Saint Antoine, ascète selon l’Evangile, p. 50s

        L’Evangile est la source fondamentale de notre ascèse. C’est à la lumière des préceptes évangéliques que se déroule toute la vie de l’ascète.

        Les Saintes Ecritures suffisent à notre enseignement. Voici ce qu’Antoine recommandait à ses disciples : Croire au Seigneur, et l’aimer, s’imprimer dans l’âme les préceptes des Ecritures, et se souvenir des actions des saints, pour mettre à l’unisson de leur zèle une âme toujours attentive aux commandements divins.

        Si l’âme revêt, comme armure, la patience perpétuelle et l’attachement aux témoignages inspirés par Dieu, alors l’Esprit-Saint montre à l’intellect comment purifier l’âme et le corps.

        Sachez aussi que tous les commandements ne sont ni lourds, ni pénibles, mais qu’ils sont plutôt une lumière véritable et une joie éternelle pour celui qui leur obéit jusqu’au bout.

        On demandait à Antoine : Que faut-il observer pour plaire à Dieu ? Le vieillard répondit : Observe ce que je vais te recommander : Où que tu ailles,  aie tout le temps Dieu devant tes yeux, et, pour chaque action que tu accomplis, recherche un témoin de l’Ecriture qui en assure le bien-fondé.

        Car je sais que celui qui connaît l’Ecriture, connaît Dieu : et celui qui connaît Dieu, connaît ses desseins qu’il réalise dans ses créatures.

        Des  frères se rendirent chez Abba Antoine et lui dirent : Dis-nous une parole : comment être sauvé ? Le vieillard leur dit : Ecoutez-vous l’Ecriture ? Elle vous convient fort bien. Et ils répartirent : Mais nous voulons l’entendre de toi, Père. Alors, le vieillard leur dit : L’Evangile dit : Si quelqu’un te frappe sur la joue droite, tends-lui aussi l’autre. Ils dirent : Nous ne pouvons pas faire cela. Le vieillard leur dit : Si vous ne pouvez pas tendre l’autre, supportez au moins qu’on vous frappe sur une joue. Nous ne le pouvons pas non plus. – Si vous ne le pouvez pas non plus, ditil, ne rendez pas le mal que vous avez reçu. Et ils dirent : Nous ne le pouvons pas non plus. Alors le vieillard dit à son disciple : Prépare-leur une petite bouillie de farine, car ils sont malades. Si vous ne pouvez pas ceci et ne voulez pas cela, que puis-je faire pour vous ? Vous avez besoin de prière.
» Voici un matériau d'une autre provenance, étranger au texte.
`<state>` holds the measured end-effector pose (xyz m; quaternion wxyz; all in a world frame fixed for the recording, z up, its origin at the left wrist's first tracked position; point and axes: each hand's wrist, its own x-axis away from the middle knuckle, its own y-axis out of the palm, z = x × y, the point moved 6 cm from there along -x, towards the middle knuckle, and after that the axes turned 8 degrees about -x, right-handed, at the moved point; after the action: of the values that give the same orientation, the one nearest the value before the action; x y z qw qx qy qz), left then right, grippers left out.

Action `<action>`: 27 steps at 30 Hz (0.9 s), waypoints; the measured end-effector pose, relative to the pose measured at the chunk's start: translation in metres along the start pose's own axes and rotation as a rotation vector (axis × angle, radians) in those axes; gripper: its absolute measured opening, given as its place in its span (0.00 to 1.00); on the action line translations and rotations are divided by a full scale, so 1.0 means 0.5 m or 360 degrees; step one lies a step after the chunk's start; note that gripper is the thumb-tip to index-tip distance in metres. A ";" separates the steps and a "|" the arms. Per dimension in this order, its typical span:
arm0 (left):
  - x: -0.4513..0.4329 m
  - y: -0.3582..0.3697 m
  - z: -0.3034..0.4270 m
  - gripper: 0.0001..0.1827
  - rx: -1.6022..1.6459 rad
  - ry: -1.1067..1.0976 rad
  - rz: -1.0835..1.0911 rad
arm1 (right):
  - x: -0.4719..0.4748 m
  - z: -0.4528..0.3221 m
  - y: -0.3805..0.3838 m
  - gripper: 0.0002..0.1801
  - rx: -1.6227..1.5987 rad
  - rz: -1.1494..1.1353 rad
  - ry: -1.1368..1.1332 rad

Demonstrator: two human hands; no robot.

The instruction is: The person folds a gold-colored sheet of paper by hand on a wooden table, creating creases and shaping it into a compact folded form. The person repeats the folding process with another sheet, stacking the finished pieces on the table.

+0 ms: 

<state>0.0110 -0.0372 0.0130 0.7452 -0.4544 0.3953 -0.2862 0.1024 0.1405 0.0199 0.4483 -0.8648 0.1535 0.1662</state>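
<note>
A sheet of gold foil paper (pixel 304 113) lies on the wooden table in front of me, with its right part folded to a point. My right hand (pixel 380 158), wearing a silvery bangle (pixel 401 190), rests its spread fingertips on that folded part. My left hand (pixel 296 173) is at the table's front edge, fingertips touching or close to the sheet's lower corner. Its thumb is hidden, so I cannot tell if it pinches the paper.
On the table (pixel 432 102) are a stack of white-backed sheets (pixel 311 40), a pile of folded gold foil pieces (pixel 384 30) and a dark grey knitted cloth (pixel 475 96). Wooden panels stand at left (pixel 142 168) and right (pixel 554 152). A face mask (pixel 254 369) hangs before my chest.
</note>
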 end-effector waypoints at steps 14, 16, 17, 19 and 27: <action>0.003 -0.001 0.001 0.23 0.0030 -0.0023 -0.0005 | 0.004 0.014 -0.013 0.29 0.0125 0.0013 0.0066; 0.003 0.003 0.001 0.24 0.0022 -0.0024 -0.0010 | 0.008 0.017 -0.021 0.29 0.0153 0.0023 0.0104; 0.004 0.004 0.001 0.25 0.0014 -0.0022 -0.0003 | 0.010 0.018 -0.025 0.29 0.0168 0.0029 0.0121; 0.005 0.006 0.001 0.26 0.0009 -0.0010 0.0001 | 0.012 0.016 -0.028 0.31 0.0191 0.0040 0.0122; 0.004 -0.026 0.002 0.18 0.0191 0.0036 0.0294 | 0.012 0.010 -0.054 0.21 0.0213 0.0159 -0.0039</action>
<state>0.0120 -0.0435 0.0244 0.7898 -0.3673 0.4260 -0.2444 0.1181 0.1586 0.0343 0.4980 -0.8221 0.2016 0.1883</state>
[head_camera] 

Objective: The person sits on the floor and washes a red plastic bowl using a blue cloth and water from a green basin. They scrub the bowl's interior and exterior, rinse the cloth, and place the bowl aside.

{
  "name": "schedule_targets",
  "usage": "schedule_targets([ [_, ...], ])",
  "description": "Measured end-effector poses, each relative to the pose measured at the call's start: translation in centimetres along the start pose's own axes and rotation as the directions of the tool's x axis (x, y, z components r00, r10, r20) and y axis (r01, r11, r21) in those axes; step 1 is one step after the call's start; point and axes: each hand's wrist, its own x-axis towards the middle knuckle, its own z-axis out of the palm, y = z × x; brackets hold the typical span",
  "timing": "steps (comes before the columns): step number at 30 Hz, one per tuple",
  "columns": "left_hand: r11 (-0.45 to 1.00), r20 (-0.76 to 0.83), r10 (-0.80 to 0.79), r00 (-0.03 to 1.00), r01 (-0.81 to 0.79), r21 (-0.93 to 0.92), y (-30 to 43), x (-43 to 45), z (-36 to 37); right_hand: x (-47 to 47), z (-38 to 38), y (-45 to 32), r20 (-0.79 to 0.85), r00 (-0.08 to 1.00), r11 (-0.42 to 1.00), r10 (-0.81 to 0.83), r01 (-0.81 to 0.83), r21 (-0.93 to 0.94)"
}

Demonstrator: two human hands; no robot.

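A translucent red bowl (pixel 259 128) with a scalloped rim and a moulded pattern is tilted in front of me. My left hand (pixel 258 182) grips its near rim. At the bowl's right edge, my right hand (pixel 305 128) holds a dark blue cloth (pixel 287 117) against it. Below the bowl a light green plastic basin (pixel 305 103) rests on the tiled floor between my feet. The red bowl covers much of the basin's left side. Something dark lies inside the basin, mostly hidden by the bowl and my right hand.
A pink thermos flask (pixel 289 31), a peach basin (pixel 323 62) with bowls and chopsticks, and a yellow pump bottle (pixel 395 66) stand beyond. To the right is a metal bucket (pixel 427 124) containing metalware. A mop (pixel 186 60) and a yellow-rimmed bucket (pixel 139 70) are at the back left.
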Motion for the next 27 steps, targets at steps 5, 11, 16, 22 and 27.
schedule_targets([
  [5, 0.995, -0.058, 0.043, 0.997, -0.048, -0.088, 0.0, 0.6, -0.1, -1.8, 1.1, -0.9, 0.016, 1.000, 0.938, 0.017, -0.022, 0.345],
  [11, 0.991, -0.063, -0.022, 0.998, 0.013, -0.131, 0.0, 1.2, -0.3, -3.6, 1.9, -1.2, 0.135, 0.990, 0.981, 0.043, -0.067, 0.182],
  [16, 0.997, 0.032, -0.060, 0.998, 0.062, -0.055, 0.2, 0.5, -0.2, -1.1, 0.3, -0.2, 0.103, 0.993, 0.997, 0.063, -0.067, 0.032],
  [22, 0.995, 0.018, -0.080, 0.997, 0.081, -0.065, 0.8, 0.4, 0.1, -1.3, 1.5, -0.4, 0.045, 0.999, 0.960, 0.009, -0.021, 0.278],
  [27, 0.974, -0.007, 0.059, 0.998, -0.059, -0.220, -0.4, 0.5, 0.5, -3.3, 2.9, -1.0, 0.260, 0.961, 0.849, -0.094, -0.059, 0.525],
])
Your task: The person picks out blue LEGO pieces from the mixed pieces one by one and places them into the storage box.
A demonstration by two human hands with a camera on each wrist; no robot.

Jeudi de la 1ère semaine du Temps Ordinaire



Genèse 4, 1-24

Quelles offrandes offrir ?

Saint Augustin

La Cité de Dieu, Livre XV, 7, p. 55s

        Dieu avait choisi parmi les sacrifices des deux frères, agréant ceux d’Abel, rejetant ceux de Caïn, ce qu’à n’en pas douter on put reconnaître par un témoignage significatif et visible ; Dieu agit ainsi parce que les œuvres de l’un étaient mauvaises, et bonnes celles de son frère. Aussi Caïn fut-il fort contristé et son visage abattu. Dieu dit à Caïn : Pourquoi es-tu triste, pourquoi ton visage est-il abattu ? Si ton offrande est juste, mais non pas ton partage, n’as-tu pas péché ? Un sacrifice est juste quand il est offert au véritable Dieu à qui seul il est dû ; mais le partage n’est pas juste quand on fait un mauvais discernement des lieux, des temps, des choses mêmes qu’on offre, de celui qui les offre, de celui à qui on les offre, de ceux à qui on les distribue en nourriture, soit qu’on offre ce qu’il ne faut pas, ou ce qu’il ne convient pas d’offrir maintenant mais à un autre moment, soit qu’on offre quand il ne faut pas ou ce qui ne convient pas, soit que parmi ces offrandes, on garde pour soi les meilleures part de celles qu’on présente à Dieu. On voit que si Dieu se détourne de l’offrande de Caïn, c’est qu’il la partage mal, donnant à Dieu quelque chose de ses biens, mais sa personne il la gardait pour lui.

        Ainsi agissent tous ceux qui ne recherchent pas la volonté de Dieu, mais la leur, ne vivant pas avec un cœur droit mais avec un cœur pervers, et qui pourtant offrent à Dieu leurs présents, s’imaginant par là acheter ses faveurs, non pour guérir leurs passions dépravées, mais pour les satisfaire. Tel est le propre de la cité terrestre : honorer Dieu ou les dieux afin de régner par leurs secours dans les victoires et la paix terrestre, non par la charité qui se dévoue, mais par la passion qui domine. Car les bons usent du monde pour jouir de Dieu ; les méchants, au contraire, pour jouir du monde veulent user de Dieu ; ceux-là du moins qui croient soit que Dieu existe, soit qu’il prend soin des choses humaines. Car il en est de pires encore, ceux qui n’y croient même pas.